Тогда была эпоха, когда Idées Napoléoniennes могли бы выдержать много изданий; ибо, пока мы были столь возмутительно горьки, наши соседи были столь же экстравагантно привязаны к нему странным увлечением — обожали его как бога, которого мы решили считать дьяволом; и клялись, что под его правлением их нация достигла своей высшей степени величия и славы. В отместку в Англии существовал (как доказано тысячей подлинных документов) монстр столь отвратительный, тиран столь безжалостный и кровавый, что мировая история не может показать ему равных. Имя этого негодяя было, в течение ранней части Французской революции, Питтеткобург. Эмиссары Питтеткобурга были в каждом уголке Франции; золото Питтеткобурга звенело в карманах каждого предателя в Европе; оно угрожало жизни богоподобного Робеспьера; оно доводило до подвалов и припадков бреда даже нежного филантропа Марата; оно четырнадцать раз заставляло поднимать кинжал против груди Первого консула, императора и короля — того первого, великого, славного, неотразимого, трусливого, презренного, кровавого героя и дьявола, Бонапарта, упомянутого ранее.

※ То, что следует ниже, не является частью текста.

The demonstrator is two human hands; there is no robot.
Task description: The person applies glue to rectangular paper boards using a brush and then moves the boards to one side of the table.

На нашей стороне Ла-Манша у нас было время, давно, пересмотреть наш вердикт против Наполеона; хотя, конечно, мы не изменили нашего мнения о Питтеткобурге. Спустя тридцать пять лет все партии свидетельствуют о его честности и говорят с нежной почтительностью о его патриотизме, его гении и его частной добродетели. Во Франции, однако, или, по крайней мере, среди определенных партий во Франции, не было такой модификации мнения. Для республиканцев Питтеткобург остается Питтеткобургом — хитрым, кровавым, ищущим, кого бы поглотить; и perfide Albion более вероломна, чем когда-либо. Эта ненависть — точка союза между Республикой и Империей; она поощрялась с тех пор и должна быть продолжена принцем Луи, если он хочет надеяться примирить обе партии.

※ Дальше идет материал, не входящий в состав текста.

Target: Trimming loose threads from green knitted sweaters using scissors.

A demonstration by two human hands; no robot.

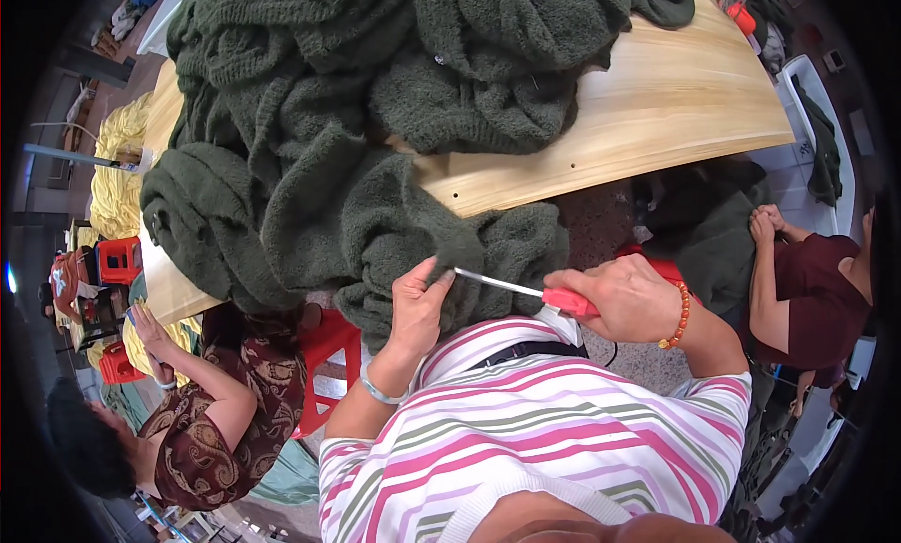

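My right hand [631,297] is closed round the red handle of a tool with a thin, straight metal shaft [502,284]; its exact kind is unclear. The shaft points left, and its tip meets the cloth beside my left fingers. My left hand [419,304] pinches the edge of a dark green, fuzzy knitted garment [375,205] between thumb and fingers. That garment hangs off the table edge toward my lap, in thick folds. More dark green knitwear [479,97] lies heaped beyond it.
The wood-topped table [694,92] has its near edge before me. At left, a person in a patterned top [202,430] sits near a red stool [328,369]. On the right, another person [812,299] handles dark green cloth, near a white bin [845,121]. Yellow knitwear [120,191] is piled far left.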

Что касается императора, значит, принц Луи воздвигает его памяти столь же прекрасный памятник, какой может воздвигнуть его ум. Не нужно говорить, что мнение имперского апологета следует принимать с величайшей осторожностью; ибо человек, у которого такой герой в дядьях, может естественно гордиться им и быть пристрастным к нему; и когда этот племянник великого человека хочет быть его наследником, точно так же, и, нося его имя, ступить также в его имперские туфли, можно разумно ожидать много нежных панегириков. «Империя была лучшей из империй», — кричит принц; и, возможно, так оно и было; несомненно, принц думает, что так оно и было; но он самый последний человек, который убедил бы человека с должной подозрительной беспристрастностью. Вспоминается некая консультация политиков, которая записана в букваре; и мнение того патриотического мудреца, который утверждал, что для реальной безупречной конституции, непробиваемого щита для свободы и дешевой защиты наций нет ничего лучше кожи.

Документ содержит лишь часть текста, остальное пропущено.